### Recorded data
#####
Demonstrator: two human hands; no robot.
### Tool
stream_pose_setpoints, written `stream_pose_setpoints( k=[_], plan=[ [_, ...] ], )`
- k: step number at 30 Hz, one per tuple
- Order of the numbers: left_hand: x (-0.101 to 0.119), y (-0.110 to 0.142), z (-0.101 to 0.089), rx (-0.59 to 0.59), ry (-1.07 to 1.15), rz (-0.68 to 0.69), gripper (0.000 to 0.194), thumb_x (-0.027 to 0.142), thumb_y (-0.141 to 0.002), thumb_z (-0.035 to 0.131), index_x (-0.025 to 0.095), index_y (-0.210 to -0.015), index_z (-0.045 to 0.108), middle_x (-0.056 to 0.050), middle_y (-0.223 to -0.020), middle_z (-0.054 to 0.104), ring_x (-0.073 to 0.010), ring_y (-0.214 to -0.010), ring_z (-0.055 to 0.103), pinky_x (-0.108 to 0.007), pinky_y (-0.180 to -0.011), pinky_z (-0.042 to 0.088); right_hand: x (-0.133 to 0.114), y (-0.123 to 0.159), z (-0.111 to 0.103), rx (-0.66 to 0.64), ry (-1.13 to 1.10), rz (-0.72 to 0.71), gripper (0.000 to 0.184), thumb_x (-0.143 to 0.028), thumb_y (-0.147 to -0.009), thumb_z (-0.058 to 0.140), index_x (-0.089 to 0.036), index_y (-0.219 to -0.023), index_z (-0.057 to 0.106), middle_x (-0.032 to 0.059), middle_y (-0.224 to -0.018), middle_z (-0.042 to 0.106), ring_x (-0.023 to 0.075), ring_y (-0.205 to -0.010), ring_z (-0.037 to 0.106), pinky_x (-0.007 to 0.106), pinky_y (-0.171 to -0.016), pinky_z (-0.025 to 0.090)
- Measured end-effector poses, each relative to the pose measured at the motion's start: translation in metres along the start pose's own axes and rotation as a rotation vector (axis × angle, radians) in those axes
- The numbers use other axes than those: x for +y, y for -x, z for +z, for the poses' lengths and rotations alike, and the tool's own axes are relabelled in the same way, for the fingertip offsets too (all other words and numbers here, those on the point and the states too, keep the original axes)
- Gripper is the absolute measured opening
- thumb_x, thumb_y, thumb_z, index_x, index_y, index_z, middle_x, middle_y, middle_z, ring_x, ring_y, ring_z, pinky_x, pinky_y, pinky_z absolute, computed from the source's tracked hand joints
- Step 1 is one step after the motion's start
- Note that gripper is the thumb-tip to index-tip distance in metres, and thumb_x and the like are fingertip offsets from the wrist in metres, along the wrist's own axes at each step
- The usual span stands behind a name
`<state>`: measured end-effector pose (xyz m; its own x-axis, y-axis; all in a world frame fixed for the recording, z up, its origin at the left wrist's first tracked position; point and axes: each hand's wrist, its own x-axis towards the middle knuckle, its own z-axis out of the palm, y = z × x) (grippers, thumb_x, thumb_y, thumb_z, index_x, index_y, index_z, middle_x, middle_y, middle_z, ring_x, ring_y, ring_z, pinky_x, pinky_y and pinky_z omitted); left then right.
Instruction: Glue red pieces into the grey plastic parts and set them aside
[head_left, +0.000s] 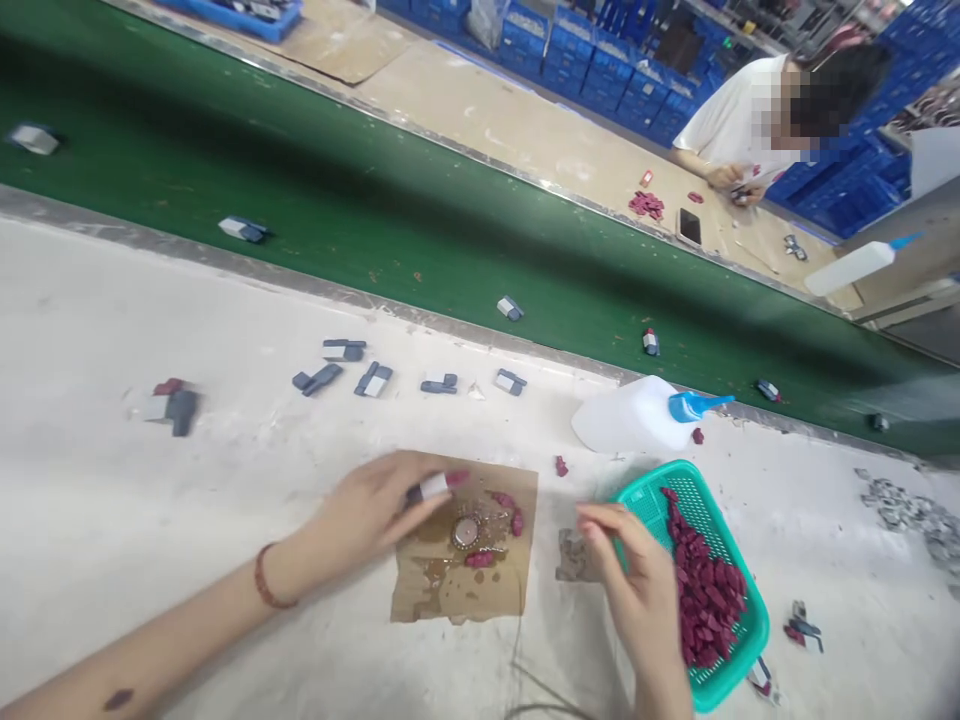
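Observation:
My left hand (375, 505) pinches a small dark-grey and white part (433, 487) with a maroon end, above a brown sheet (461, 595). Wet smears, a round metal piece (466, 532) and a few maroon pieces (480, 559) lie on that sheet. My right hand (626, 580) is closed, thumb and fingertips together, beside the green basket (634, 497). Whatever its fingertips hold, if anything, is too small to make out. Many maroon pieces (705, 600) fill much of the basket, whose left edge is partly hidden by my right hand.
A white bottle with a blue nozzle (634, 415) lies behind the basket. Several grey-white parts (373, 380) rest along the table's far side. A green conveyor belt (337, 215) carries more. Across it a person (739, 120) handles a small part. Grey pieces (904, 510) lie right.

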<state>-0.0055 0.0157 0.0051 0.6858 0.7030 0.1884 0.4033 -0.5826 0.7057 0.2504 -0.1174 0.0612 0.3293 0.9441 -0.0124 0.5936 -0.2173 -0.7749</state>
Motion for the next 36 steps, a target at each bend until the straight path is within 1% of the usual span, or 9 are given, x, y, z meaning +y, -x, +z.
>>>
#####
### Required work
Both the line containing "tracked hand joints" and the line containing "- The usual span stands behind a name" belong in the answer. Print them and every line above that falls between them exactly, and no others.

### Output of the task
- thumb_x, thumb_y, thumb_z, index_x, index_y, index_z, middle_x, middle_y, middle_z, ring_x, ring_y, ring_z, pinky_x, pinky_y, pinky_z absolute, computed from the source's tracked hand joints
- Step 1 is one step after the motion's start
- Note that gripper is the thumb-tip to index-tip distance in metres, and thumb_x and the like are fingertip offsets from the wrist in metres, along the wrist's own axes at each step
- The usual span stands behind a name

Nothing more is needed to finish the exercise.